Collected data
┌──

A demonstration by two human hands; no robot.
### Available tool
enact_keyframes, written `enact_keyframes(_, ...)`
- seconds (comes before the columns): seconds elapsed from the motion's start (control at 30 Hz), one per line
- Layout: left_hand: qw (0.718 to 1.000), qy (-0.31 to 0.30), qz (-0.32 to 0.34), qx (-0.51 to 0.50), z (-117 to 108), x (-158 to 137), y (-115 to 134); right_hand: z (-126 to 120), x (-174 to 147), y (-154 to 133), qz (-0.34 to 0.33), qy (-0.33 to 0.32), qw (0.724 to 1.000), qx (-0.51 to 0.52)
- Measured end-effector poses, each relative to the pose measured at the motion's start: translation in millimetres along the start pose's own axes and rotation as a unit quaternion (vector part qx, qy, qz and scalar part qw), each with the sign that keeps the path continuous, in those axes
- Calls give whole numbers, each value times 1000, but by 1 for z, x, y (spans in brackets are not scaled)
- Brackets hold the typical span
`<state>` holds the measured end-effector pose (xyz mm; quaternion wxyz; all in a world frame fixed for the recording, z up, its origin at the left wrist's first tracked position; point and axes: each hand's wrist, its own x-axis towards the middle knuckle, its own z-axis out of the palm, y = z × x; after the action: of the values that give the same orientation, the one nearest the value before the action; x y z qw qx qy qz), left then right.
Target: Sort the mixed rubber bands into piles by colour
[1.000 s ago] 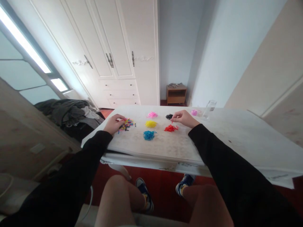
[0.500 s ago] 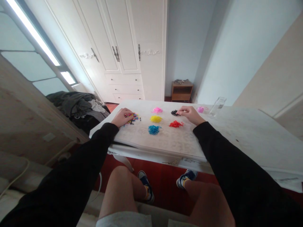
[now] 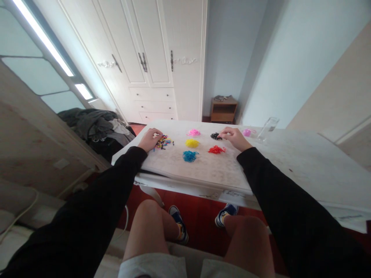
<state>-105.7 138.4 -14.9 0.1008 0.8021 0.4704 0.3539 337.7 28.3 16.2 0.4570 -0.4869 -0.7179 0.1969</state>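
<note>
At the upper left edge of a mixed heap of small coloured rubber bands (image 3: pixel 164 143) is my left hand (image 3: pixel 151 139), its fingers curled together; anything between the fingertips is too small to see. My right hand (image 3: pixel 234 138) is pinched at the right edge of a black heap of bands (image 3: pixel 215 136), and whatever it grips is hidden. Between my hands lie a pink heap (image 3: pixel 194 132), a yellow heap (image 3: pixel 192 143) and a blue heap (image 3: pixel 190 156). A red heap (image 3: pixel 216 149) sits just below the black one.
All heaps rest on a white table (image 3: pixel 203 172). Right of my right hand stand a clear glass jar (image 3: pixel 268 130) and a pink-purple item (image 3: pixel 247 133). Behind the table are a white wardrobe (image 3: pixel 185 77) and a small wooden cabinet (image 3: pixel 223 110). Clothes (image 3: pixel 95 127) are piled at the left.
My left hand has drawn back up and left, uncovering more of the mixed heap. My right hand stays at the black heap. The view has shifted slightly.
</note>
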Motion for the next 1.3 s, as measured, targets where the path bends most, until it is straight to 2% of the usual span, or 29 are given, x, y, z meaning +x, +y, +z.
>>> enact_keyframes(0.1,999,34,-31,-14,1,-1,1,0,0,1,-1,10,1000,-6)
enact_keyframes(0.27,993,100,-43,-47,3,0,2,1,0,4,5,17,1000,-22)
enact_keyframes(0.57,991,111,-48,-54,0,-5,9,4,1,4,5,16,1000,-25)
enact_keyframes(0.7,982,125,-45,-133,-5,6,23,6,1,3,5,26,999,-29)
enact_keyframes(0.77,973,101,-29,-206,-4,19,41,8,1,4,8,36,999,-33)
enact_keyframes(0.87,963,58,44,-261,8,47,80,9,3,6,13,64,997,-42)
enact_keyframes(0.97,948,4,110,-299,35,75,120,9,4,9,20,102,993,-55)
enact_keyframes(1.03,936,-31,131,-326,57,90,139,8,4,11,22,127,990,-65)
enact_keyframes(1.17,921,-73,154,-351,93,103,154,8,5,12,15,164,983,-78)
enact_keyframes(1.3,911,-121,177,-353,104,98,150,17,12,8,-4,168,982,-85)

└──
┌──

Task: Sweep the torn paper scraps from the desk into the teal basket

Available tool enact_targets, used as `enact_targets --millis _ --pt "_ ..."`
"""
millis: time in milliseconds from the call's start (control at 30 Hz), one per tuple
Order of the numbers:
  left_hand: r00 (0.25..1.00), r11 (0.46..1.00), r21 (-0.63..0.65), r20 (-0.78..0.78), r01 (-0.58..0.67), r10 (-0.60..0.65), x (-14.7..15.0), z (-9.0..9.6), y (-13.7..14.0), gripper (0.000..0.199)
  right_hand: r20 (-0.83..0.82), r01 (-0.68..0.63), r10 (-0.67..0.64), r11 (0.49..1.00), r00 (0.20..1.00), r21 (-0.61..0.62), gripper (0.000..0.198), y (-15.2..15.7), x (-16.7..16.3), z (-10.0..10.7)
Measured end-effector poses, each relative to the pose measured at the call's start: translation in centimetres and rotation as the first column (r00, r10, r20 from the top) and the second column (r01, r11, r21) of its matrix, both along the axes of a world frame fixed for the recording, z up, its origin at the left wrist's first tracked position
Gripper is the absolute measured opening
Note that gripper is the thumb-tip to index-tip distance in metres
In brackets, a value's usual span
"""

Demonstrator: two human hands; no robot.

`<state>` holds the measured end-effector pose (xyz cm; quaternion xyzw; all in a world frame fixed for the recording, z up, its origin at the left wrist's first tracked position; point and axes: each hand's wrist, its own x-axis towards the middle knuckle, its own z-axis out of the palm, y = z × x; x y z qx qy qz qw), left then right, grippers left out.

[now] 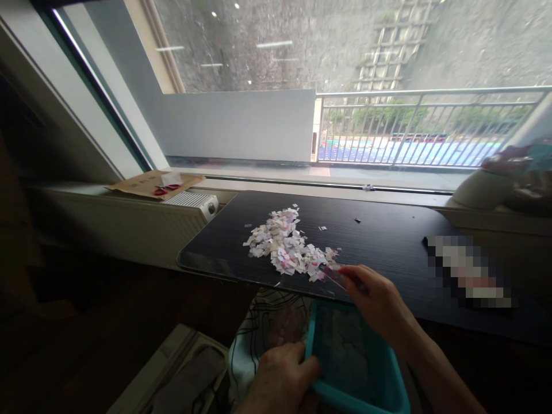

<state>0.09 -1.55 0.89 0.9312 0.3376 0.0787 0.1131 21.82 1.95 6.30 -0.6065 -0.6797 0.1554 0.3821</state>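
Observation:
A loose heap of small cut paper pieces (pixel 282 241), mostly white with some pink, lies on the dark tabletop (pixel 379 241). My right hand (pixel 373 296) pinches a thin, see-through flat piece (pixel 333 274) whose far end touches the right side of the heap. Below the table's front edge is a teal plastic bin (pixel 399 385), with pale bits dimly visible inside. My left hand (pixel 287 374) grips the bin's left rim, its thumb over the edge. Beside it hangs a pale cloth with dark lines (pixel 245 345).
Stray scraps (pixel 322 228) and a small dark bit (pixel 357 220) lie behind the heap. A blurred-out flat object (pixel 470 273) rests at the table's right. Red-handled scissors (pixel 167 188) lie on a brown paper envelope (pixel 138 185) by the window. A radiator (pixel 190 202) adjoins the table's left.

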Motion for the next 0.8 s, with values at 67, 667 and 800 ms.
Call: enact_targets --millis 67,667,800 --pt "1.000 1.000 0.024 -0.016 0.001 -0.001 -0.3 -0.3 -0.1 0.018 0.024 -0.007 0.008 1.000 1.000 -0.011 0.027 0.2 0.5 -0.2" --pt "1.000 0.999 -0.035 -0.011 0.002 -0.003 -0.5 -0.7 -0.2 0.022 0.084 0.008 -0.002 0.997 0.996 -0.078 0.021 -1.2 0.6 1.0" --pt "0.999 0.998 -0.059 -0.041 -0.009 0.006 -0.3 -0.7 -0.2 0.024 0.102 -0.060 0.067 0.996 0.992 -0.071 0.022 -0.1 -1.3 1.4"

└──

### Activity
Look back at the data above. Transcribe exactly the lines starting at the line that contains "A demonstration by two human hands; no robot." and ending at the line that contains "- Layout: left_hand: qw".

### Your solution
A demonstration by two human hands; no robot.
### Available tool
enact_keyframes, written `enact_keyframes(_, ...)`
- seconds (comes before the columns): seconds elapsed from the motion's start (control at 30 Hz), one per line
- Layout: left_hand: qw (0.718 to 1.000), qy (-0.31 to 0.30), qz (-0.32 to 0.34), qx (-0.51 to 0.50), z (-117 to 108), x (-158 to 137), y (-115 to 134); right_hand: z (-126 to 120), x (-174 to 147), y (-154 to 133), qz (-0.34 to 0.33), qy (-0.33 to 0.32), qw (0.724 to 1.000), qx (-0.51 to 0.52)

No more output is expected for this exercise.